WHAT IS REQUIRED >> Pull every line containing "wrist" from the data.

RECORDS >>
↓↓↓

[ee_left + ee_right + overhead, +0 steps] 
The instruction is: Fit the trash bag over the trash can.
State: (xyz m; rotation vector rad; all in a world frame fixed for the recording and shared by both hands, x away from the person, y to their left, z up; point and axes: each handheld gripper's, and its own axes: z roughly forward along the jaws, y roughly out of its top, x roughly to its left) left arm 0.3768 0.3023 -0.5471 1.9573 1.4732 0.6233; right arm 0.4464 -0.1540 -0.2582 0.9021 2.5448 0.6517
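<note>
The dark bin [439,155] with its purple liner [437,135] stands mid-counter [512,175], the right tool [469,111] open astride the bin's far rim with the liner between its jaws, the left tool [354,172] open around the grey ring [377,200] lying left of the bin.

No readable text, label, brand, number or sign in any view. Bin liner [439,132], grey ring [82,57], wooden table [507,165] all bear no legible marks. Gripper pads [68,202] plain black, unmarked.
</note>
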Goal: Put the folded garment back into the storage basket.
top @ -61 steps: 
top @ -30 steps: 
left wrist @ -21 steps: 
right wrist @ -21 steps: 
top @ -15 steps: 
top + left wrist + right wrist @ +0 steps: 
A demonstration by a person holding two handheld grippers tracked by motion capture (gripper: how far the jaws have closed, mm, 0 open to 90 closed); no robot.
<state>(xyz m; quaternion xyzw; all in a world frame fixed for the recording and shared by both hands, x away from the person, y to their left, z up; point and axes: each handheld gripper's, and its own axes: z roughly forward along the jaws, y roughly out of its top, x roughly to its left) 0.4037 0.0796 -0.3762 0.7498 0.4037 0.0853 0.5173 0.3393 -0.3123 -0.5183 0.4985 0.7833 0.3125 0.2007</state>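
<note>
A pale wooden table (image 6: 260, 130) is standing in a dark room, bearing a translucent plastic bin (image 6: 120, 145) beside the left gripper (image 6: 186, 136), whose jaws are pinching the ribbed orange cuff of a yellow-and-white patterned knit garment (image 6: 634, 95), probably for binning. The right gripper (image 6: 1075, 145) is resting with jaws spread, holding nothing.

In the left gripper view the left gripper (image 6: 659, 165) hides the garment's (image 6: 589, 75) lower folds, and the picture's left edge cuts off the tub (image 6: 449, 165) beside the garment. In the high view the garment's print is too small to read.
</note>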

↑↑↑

RESPONSE BELOW >>
left wrist @ -21 steps: 
right wrist @ -21 steps: 
top + left wrist + right wrist @ +0 steps: 

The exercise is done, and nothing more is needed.